### [REQUIRED WORK]
For each line of the material below, give that line again word for word.

### [GIVEN INFORMATION]
Content starts
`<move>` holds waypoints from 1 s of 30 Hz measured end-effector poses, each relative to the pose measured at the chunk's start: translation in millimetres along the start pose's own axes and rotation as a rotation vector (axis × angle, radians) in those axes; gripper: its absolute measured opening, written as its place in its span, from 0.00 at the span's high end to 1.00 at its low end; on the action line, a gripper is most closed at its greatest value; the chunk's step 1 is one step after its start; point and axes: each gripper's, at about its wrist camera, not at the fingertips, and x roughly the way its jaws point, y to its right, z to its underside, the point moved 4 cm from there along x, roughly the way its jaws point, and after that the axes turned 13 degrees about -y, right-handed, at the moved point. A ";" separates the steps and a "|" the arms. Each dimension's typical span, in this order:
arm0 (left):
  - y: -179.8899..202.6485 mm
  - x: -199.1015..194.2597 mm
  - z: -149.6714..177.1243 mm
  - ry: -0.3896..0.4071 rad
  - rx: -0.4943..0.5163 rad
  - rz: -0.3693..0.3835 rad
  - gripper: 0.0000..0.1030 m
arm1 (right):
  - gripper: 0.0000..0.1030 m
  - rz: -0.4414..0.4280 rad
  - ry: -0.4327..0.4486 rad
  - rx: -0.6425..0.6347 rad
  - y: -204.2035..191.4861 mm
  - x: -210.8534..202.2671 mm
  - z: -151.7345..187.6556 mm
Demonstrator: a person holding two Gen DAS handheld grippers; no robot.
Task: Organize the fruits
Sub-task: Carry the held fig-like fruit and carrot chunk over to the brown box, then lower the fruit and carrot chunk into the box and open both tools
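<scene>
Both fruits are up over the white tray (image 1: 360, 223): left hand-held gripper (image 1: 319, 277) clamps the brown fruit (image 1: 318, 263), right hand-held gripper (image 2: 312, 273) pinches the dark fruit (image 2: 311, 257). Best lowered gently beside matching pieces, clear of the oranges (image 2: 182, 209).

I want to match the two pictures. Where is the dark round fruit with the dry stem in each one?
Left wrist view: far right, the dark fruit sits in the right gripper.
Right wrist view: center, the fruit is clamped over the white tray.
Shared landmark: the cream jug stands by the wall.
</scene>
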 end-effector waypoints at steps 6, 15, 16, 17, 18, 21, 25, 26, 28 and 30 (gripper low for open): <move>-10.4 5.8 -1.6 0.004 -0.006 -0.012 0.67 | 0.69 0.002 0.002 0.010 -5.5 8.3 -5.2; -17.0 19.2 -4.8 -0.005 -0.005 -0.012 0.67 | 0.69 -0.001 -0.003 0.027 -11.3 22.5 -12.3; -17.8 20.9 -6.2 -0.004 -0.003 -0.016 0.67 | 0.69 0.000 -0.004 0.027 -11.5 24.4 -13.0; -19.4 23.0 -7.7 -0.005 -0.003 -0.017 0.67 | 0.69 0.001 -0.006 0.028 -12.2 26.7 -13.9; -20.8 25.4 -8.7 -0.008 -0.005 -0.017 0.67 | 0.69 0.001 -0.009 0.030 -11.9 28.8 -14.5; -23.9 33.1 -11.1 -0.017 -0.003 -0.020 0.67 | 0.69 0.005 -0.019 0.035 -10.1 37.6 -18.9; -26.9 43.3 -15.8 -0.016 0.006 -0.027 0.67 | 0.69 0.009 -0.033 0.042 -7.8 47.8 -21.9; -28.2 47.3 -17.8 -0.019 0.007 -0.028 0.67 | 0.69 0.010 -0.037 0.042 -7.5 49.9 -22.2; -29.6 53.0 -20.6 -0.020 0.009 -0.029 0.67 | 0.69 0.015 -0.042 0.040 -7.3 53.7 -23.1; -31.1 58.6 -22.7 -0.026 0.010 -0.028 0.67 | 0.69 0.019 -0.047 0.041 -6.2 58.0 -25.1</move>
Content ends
### [WRITTEN ANSWER]
`<move>` holds waypoints from 1 s of 30 Hz measured end-effector poses, each relative to the pose measured at the chunk's start: translation in millimetres along the start pose's own axes and rotation as a rotation vector (axis × angle, radians) in those axes; gripper: its absolute measured opening, written as its place in its span, from 0.00 at the span's high end to 1.00 at its low end; on the action line, a gripper is most closed at its greatest value; the chunk's step 1 is one step after its start; point and axes: each gripper's, at about its wrist camera, not at the fingertips, and x roughly the way its jaws point, y to its right, z to its underside, the point moved 4 cm from there along x, roughly the way its jaws point, and after that the axes turned 13 degrees about -y, right-handed, at the moved point. A ";" separates the steps and a "|" the arms. Each dimension's typical span, in this order:
arm0 (left):
  - y: -179.8899..202.6485 mm
  - x: -199.1015..194.2597 mm
  - z: -149.6714..177.1243 mm
  - ry: -0.3896..0.4071 rad
  - rx: -0.4943..0.5163 rad
  - rz: -0.3693..0.3835 rad
  - gripper: 0.0000..0.1030 m
arm1 (right):
  - gripper: 0.0000..0.1030 m
  - rz: -0.4414..0.4280 rad
  - ry: -0.4327..0.4486 rad
  - rx: -0.6425..0.6347 rad
  - y: -204.2035..191.4861 mm
  - x: -210.8534..202.2671 mm
  - z: -151.7345..187.6556 mm
Demonstrator: a person holding two Gen DAS handheld grippers; no robot.
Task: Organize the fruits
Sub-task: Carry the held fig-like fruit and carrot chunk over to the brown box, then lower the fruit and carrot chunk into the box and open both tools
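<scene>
Both fruits are up over the white tray (image 1: 360, 223): left hand-held gripper (image 1: 319, 277) clamps the brown fruit (image 1: 318, 263), right hand-held gripper (image 2: 312, 273) pinches the dark fruit (image 2: 311, 257). Best lowered gently beside matching pieces, clear of the oranges (image 2: 182, 209).

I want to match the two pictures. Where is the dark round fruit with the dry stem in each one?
Left wrist view: far right, the dark fruit sits in the right gripper.
Right wrist view: center, the fruit is clamped over the white tray.
Shared landmark: the cream jug stands by the wall.
</scene>
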 end-effector waypoints at steps 6, 15, 16, 17, 18, 21, 25, 26, 28 and 30 (gripper low for open): <move>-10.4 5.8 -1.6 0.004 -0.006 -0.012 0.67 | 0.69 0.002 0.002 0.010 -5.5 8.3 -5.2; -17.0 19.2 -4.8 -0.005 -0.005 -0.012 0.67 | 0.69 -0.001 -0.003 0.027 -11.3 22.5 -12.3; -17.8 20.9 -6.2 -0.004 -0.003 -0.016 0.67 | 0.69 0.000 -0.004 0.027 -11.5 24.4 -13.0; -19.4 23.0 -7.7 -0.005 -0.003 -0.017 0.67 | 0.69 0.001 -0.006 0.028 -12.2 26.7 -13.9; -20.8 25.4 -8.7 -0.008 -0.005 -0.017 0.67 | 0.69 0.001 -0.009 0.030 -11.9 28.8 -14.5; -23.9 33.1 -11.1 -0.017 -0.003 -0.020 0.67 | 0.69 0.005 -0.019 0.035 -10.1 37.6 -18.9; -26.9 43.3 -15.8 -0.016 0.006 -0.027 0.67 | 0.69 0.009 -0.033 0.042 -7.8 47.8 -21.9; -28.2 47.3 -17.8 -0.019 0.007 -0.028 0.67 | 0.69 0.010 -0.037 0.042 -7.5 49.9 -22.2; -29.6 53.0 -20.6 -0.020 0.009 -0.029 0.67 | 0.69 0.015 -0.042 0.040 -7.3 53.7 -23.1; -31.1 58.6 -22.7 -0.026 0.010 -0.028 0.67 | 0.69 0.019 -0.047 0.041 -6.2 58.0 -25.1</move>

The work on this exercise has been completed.